Diffusion of innovations in service organizations
Greenhalgh and colleagues synthesized a large literature into a model describing how the attributes of an innovation, adopters, communication, the organizational context, and the implementation process jointly shape spread in health-care organizations.
Knowledge-to-action framework
Graham and colleagues distinguished knowledge creation from an action cycle (adapting knowledge to the local context, assessing barriers, selecting and tailoring interventions, monitoring use, and sustaining use), giving knowledge translation a process structure.

Mechanisms

The field treats getting evidence into practice as a multi-level process rather than a single event. Determinant frameworks such as the Consolidated Framework for Implementation Research catalogue the features of the innovation, the inner and outer setting, the individuals involved, and the implementation process that influence whether change takes hold. Process models such as the knowledge-to-action cycle describe iterative steps from knowledge synthesis through tailoring, delivery, and maintenance. Spread extends from local adoption to system-wide use, and sustainability concerns whether benefits persist after the initial implementation effort, which empirical reviews show is frequently not the case without ongoing attention.

Clinical relevance

Because much research evidence and many guidelines never fully reach front-line care, this area describes how quality and safety improvements are translated, spread, and maintained across services. It is a reference orientation to how change is studied and managed at the system and organizational level, and it does not provide individualized clinical or treatment recommendations.

Evidence & guidelines

The area draws on systematic reviews of diffusion and of sustainability, on widely used implementation frameworks, and on syntheses of strategies, rather than on a single guideline.
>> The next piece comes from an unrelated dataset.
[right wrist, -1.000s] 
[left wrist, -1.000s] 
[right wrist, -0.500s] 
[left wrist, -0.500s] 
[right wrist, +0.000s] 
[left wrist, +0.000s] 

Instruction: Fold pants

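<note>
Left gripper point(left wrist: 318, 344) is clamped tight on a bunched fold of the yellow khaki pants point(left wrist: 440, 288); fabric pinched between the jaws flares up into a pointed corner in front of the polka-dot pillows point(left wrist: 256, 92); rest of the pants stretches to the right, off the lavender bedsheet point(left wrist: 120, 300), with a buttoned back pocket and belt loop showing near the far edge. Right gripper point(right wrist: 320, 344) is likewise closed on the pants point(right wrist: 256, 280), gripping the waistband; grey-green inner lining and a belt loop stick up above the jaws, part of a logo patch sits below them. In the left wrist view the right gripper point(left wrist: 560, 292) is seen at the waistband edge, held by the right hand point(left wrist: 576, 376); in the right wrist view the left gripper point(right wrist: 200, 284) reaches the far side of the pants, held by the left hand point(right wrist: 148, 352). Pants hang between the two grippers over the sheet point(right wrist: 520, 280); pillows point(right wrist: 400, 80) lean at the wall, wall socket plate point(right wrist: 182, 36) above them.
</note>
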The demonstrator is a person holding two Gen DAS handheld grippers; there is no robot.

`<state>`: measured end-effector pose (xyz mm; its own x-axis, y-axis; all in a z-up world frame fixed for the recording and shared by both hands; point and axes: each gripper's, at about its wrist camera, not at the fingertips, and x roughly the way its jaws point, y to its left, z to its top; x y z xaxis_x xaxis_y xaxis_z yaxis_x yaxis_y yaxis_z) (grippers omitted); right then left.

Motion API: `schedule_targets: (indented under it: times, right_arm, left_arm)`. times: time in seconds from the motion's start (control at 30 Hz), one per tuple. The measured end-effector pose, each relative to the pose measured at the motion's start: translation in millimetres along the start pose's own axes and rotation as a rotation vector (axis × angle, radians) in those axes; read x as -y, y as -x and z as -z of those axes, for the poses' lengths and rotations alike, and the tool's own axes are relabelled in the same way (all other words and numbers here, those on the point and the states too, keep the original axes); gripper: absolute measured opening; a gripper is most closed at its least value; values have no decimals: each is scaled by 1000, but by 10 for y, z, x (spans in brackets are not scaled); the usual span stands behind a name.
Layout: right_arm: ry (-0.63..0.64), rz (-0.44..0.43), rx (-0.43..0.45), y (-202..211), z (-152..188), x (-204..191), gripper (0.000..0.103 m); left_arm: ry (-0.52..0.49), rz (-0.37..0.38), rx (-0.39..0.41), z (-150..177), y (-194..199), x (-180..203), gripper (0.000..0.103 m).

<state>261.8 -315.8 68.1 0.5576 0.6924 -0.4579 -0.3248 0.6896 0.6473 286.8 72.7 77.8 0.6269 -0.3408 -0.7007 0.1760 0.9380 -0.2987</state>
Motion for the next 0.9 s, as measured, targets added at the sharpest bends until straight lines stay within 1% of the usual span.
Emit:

The evidence base is characterized by heterogeneous designs, evolving terminology, and a documented difficulty in sustaining and scaling effects, which the cited reviews describe.

History

Concern with getting evidence into practice grew out of the evidence-based medicine and quality-improvement movements of the 1990s and consolidated in the 2000s as implementation science, marked by the launch of dedicated journals and the publication of integrative frameworks and reviews. Attention progressively widened from initial adoption toward the harder problems of spread, scale-up, and long-term sustainability.

Debates

Why is sustainability so often not achieved?
Empirical reviews find that many successfully implemented programs are not maintained once initial funding and attention recede, and there is debate over how to define, measure, and design for sustainability from the outset rather than treating it as an afterthought.

Key figures

  • Trisha Greenhalgh
  • Ian D. Graham
  • Sharon Straus
  • Laura Damschroder
  • Shannon Wiltsey Stirman

Related topics

Seminal works

  • greenhalgh-2004
  • graham-2006
  • damschroder-2009
  • wiltsey-stirman-2012

Frequently asked questions

How is implementation science different from doing the research itself?
Effectiveness research asks whether a practice works under study conditions; implementation science asks how to get a practice that already works adopted, integrated, spread, and sustained in real-world care settings.
Are spread and sustainability the same thing?
No. Spread (or scale-up) concerns extending a practice to more sites or populations, while sustainability concerns whether benefits persist over time in places that have adopted it; a change can spread widely yet not be sustained, or be sustained locally without spreading.